Directed by: Stephen Daldry
Written by: Eric Roth
Produced by: Scott Rudin
Runtime: 129 minutes
Oskar Schell lost his father in the 9/11 terrorist attacks in New York. He is left with the aching memory of a loving father and the undeniably distant relationship with his mother. While his mother accepts the struggle brought by that event in their life as a family, Oskar chooses not to. Upon the discovery of a key kept inside a small envelope with the name “BLACK” written on it, Oskar embarks on a journey to find the lock that the key fits in for it might reveal to him something that his father wants to tell him.
With the very mixed reception that it earned from the critics, I was quite unsure of what to expect with this film. With such harsh reviews, tagging the film as exploitative and insensitive, I was anticipating an unpleasant.
Luckily, right at the start, the film immediately draws into a fascinating study of the human side of the effects of 9/11 in the life of Oskar. No, the film is not about the terrorist attacks. With only a few scenes to show the events that unfolded during that fateful day, the film carefully crafts a narrative that utilizes that event only as a backbone for the emotional journey of the film to work.
And while the screenplay of the film forwards the captivating story with deliciously textured characterization, it is the sensitivity of the treatment of the narrative that makes the film a more involving and ultimately heart-wrenching experience, thanks to the deft control of the direction. The film’s storyline is manoeuvred with an immense but surprisingly subtle sense of moving honesty despite the potential of the material to go overboard. Yes, the film dwells in the mind of Oskar, and some scenes depict the turmoil in the psyche of Oskar, but the direction never loses the touch of humanity that makes it all work.
That is what makes the film work so much on high levels – humanity. It is a film that tackles humanity and all of its dimensions. It is not afraid to meticulously examine what makes each character in the film human that any loss would mean a lot in the lives of these characters. With that, the effects transcend to the audience, making this film a really heart-rending one.
While the film is a complete success in the human side of the story, it also has noticeable technical proficiency. The polished work on the cinematography and editing constructs a film that is visually exhilarating while its musical score is nothing short of a masterpiece. It provides a very rich heart and soul unlike any other film that I have seen, making the film a really emotionally gripping and spellbinding experience.
Another thing to value in this film is the acting that gives justice to the rich shadings of each character. Tom Hanks is credible as Oskar’s father whose absence left his wife and son undeniably wounded. In a few scenes, Viola Davis manages to bring to life a character that underlines complexities against its brief presence in the story, delivering each line with an evident heart and sincerity.

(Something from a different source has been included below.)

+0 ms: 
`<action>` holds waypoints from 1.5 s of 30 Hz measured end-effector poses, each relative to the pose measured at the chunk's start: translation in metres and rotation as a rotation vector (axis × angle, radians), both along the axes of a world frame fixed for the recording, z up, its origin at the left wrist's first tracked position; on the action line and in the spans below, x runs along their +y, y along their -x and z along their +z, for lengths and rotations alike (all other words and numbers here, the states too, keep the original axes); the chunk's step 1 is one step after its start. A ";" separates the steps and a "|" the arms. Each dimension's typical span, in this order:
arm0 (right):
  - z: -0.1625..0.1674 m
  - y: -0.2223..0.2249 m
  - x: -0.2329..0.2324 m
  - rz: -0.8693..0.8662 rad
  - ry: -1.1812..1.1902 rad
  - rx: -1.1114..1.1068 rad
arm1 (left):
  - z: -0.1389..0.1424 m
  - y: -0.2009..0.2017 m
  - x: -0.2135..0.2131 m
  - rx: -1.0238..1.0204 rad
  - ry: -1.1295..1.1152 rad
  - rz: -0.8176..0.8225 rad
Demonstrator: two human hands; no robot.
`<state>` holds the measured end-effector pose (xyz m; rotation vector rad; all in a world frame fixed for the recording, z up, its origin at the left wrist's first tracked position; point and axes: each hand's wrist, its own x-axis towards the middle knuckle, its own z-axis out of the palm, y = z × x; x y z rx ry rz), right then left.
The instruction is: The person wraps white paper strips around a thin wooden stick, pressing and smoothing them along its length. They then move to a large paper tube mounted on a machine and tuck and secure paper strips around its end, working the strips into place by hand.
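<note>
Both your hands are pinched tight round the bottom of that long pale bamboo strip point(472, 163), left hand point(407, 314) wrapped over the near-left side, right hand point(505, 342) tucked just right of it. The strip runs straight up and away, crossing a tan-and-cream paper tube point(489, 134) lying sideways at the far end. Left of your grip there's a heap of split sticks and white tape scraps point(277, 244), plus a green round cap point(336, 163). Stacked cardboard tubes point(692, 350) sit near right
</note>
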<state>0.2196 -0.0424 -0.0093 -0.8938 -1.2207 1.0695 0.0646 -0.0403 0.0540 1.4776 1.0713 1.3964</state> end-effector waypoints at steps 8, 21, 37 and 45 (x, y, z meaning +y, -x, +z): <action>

Also in the film is Sandra Bullock in a shattering but surprisingly understated performance as Oskar’s distant but caring mother. In the silent looks and modest gestures, a hurt soul is obviously manifested. Bullock selflessly withdraws herself from any easy way out of histrionics to build a character that buries her worries and concerns to herself due to her incapacity to live her life again.
Another noticeable actor is Max von Sydow as the old man that helps Oskar in his quest to find the meaning of the key. Deprived of speech, von Sydow shows empathy through his looks, glances, and movements. With this role, von Sydow has proven his capability to fully flesh out a character that the audience must connect to despite the silence that physically separates him.
However, the film is all about Thomas Horn giving one of the most astonishing performances a young actor has ever given. His Oskar Schell is a very tricky character, and it did not work for everyone, but I really appreciate how he forms this character that is not immediately likable because of his eccentricities. Instead of resulting to his juvenile charms that would easily get the audience’s bond, he digs deep into the character for us to see a tragic portrait of a peculiar man whose inability to fully understand life as a whole. The result is an astoundingly touching performance.
This is a beautiful film. Not really because of any technical accomplishment that it has, but because it was able to find the beauty in humanity. Few films are able to do so. With this film, what are presented to us are the dimensions of what makes human beings the human beings that they are. We all have flaws, and the film does not deny that fact. What it achieves is an examination of relationships that ultimately brings out the magnificence of being.